SANTIAGO (Reuters) - Former Chilean President Sebastian Pinera cruised to victory on Sunday in the presidential nominating election for Chile’s right-leaning Alianza bloc, consolidating his place as the front-runner for November’s general election.
With 93 percent of votes counted, investor favourite Pinera, 67, a billionaire who governed Chile from 2010 to 2014, had 57 percent of Alianza votes cast, the country’s electoral service Servel said.
That represented a decisive win over right-wing populist Manuel Jose Ossandon and the more socially liberal Felipe Kast, who had 28 percent and 15 percent, respectively.
“I think Pinera had a very good showing. He has double what Ossandon has,” said Kenneth Bunker, an analyst and academic at Universidad Central de Chile. “It’s going to be a good way for him to build bridges in the second part of his campaign.”
Chile’s relatively minor left-wing Frente Amplio coalition also held its primaries on Sunday, with journalist Beatriz Sanchez easily beating sociologist Alberto Mayol as expected.
Sunday’s results narrow Chile’s presidential field to four major candidates and Pinera’s decisive win will be welcome by the business community in one of South America’s most stable and affluent countries.
Investors blame a flurry of economic reforms by centre-left President Michelle Bachelet for sowing uncertainty.
Pinera’s presidency saw rapid economic expansion but was marred by massive student protests seeking an education overhaul. His administration’s responses were often seen as out of touch and social groups continue to oppose him.
“In addition to getting Chile going again... we have a clear social commitment,” Pinera said in a victory speech. “We want to build a more just Chile.”
According to a June poll by CEP Pinera leads the November election with around 24 percent of the vote. Leftist journalist Alejandro Guillier of the centre-left Nueva Mayoria bloc, which skipped primaries, is in second place with 13 percent.
Sanchez followed with 5 percent, while Carolina Goic of the centrist Christian Democratic Party is trailing with 2 percent.
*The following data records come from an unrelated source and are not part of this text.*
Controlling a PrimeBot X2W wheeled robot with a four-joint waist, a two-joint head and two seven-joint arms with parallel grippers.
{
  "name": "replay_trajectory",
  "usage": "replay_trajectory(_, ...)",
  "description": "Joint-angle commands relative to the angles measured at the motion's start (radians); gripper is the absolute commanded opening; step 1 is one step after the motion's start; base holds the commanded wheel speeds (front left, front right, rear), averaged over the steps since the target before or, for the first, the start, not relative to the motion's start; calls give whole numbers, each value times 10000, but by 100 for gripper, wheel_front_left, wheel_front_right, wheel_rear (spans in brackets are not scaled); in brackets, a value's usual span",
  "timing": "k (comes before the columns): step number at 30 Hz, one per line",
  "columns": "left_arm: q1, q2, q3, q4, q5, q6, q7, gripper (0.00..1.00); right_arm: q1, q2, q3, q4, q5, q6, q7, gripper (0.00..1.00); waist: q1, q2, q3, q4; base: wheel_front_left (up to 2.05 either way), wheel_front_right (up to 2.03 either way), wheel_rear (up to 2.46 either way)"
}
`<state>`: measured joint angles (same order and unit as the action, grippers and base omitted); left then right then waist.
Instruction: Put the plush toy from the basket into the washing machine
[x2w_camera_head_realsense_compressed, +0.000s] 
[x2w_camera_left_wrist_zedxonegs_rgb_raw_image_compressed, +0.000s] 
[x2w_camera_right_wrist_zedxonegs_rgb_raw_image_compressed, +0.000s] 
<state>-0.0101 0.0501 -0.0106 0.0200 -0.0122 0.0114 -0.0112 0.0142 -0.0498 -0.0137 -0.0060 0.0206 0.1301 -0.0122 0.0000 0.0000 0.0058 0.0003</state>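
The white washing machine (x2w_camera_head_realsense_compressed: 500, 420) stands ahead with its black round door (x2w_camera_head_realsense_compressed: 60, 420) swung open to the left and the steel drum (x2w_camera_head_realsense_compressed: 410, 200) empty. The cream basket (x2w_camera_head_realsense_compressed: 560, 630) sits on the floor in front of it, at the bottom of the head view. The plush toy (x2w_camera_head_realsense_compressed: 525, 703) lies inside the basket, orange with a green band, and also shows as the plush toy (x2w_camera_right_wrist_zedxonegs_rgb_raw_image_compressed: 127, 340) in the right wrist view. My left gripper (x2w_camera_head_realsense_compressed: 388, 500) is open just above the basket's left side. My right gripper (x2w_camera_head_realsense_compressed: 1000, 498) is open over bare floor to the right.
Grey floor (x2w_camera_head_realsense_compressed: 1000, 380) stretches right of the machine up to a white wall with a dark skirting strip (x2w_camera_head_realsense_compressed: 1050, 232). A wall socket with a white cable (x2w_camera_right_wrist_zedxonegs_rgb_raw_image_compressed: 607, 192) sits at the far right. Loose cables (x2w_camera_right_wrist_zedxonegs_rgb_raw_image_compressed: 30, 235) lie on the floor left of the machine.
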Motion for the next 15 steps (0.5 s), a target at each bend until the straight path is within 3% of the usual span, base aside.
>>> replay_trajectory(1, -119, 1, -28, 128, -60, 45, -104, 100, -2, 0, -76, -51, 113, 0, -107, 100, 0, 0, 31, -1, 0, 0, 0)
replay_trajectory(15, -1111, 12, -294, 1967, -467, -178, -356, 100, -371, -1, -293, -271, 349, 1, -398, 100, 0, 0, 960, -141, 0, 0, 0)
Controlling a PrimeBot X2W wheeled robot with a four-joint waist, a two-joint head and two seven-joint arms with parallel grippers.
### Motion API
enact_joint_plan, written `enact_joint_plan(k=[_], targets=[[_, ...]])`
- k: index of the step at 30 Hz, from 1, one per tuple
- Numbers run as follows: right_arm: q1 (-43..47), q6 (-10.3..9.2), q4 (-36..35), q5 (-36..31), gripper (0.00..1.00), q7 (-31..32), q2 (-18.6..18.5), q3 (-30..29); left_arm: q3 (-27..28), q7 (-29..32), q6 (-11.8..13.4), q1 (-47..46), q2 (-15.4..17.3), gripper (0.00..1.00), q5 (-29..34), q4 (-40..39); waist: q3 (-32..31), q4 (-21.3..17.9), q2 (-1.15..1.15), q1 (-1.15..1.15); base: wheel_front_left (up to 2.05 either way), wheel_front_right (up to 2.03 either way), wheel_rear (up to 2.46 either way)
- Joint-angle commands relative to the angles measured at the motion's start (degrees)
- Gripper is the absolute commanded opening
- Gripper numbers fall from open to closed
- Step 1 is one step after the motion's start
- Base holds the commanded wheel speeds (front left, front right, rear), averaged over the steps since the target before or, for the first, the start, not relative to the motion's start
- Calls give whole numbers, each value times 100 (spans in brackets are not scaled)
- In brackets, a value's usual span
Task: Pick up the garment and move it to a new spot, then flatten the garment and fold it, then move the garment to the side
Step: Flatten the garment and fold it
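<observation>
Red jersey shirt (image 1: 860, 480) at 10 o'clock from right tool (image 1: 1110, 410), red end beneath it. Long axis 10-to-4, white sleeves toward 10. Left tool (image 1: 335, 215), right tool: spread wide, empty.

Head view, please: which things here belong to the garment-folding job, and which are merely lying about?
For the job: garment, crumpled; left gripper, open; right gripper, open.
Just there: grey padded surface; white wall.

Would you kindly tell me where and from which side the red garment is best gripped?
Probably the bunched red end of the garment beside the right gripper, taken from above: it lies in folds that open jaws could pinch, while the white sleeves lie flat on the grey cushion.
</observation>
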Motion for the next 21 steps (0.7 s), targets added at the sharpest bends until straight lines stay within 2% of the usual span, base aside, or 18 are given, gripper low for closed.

Bachelet is not allowed to seek a consecutive term under Chile’s constitution.
If no candidate receives 50 percent in the first round in November as expected, the election will go to a run-off in December. That race would likely be much tighter, particularly if the now fractured left unifies around one candidate.
Turnout for Alianza’s primary exceeded expectations of 1 million votes, while recently created Frente Amplio received a more modest 300,000 votes.